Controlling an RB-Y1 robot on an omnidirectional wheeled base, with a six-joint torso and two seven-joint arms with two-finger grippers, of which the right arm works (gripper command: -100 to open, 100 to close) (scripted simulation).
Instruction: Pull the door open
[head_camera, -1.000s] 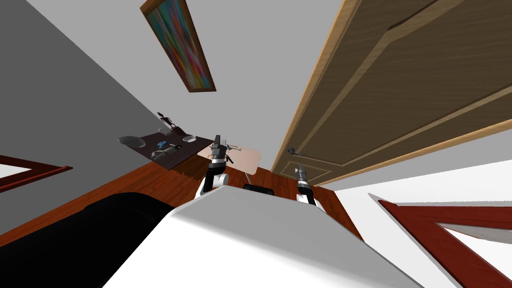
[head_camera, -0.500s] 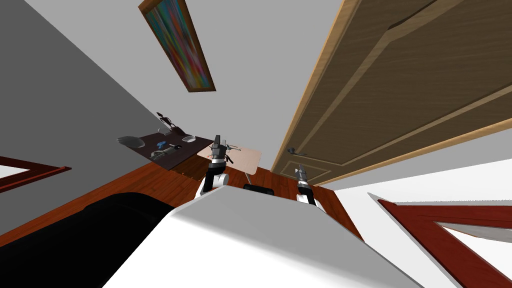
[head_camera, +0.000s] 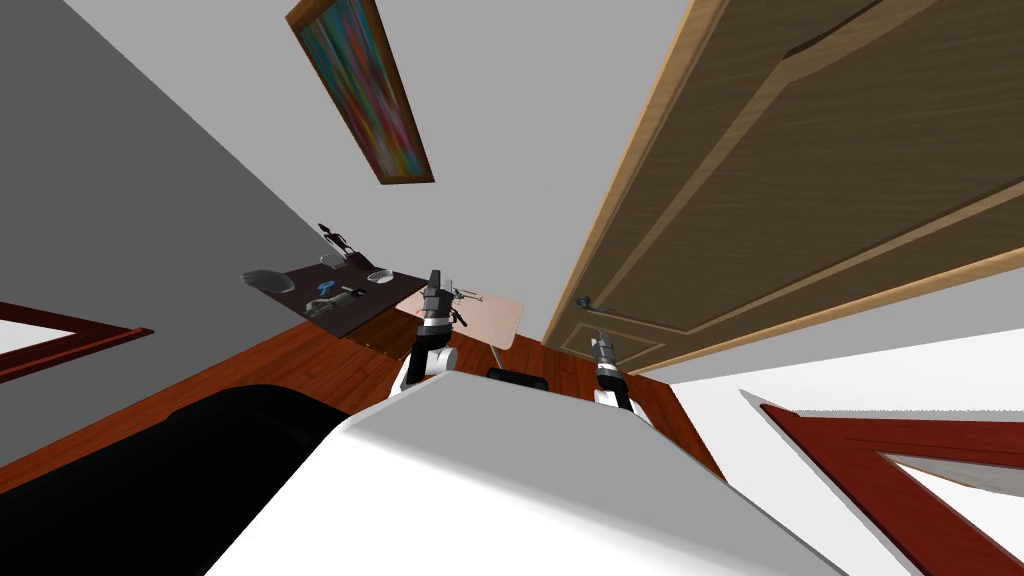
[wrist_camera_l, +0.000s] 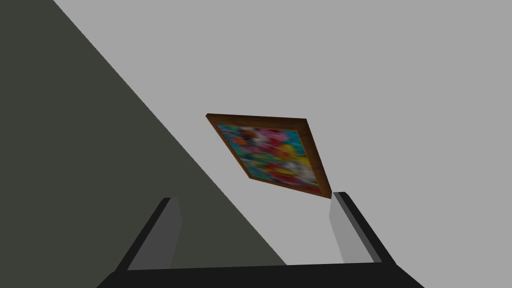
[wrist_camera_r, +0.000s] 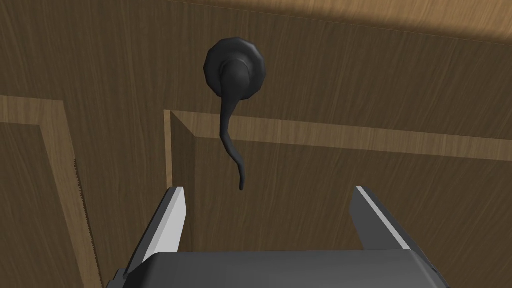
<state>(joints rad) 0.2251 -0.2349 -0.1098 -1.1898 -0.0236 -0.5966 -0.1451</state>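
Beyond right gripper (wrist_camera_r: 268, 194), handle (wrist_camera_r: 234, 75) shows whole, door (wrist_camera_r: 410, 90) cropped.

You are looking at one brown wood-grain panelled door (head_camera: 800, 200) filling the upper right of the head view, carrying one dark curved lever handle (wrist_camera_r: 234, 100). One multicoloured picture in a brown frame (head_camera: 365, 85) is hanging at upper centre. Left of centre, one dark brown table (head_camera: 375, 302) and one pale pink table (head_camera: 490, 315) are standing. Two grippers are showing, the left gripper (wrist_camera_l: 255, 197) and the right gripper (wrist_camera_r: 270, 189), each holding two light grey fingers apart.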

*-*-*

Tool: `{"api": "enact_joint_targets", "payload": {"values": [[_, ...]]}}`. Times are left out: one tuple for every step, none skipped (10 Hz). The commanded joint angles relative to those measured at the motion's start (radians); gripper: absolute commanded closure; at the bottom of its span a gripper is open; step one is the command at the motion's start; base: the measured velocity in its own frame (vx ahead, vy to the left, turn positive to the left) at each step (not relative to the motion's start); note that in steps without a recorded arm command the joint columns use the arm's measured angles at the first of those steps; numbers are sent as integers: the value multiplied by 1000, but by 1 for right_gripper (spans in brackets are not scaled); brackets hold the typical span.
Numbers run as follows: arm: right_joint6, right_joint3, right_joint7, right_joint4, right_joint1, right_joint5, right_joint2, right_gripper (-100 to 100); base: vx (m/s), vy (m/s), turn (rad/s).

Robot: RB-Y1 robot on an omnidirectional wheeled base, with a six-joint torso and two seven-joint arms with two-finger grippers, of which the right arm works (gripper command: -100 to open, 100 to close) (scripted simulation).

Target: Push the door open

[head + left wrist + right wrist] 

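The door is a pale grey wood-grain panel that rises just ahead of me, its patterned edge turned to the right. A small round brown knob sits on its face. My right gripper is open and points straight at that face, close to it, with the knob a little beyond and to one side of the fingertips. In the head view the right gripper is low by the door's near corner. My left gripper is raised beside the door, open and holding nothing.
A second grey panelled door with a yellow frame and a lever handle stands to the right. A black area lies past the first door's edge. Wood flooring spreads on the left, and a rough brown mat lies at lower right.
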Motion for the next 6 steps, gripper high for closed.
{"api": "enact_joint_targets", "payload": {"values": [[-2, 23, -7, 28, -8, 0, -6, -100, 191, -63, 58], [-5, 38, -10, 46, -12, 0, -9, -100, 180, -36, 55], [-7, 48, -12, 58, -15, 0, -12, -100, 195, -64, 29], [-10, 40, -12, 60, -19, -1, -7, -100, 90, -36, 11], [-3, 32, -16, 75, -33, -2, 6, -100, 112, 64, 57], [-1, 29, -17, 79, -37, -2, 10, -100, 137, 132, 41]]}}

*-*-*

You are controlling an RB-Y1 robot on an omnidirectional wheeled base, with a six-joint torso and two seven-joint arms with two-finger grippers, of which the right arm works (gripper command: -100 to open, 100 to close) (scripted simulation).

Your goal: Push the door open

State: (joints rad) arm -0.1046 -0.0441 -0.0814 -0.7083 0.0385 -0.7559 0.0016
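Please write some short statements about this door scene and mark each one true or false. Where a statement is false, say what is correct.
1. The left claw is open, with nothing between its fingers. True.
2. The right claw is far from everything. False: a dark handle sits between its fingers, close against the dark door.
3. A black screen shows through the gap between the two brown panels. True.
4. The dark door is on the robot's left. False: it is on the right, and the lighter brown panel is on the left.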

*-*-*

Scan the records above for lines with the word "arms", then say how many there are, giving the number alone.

▶ _Your solution_: 3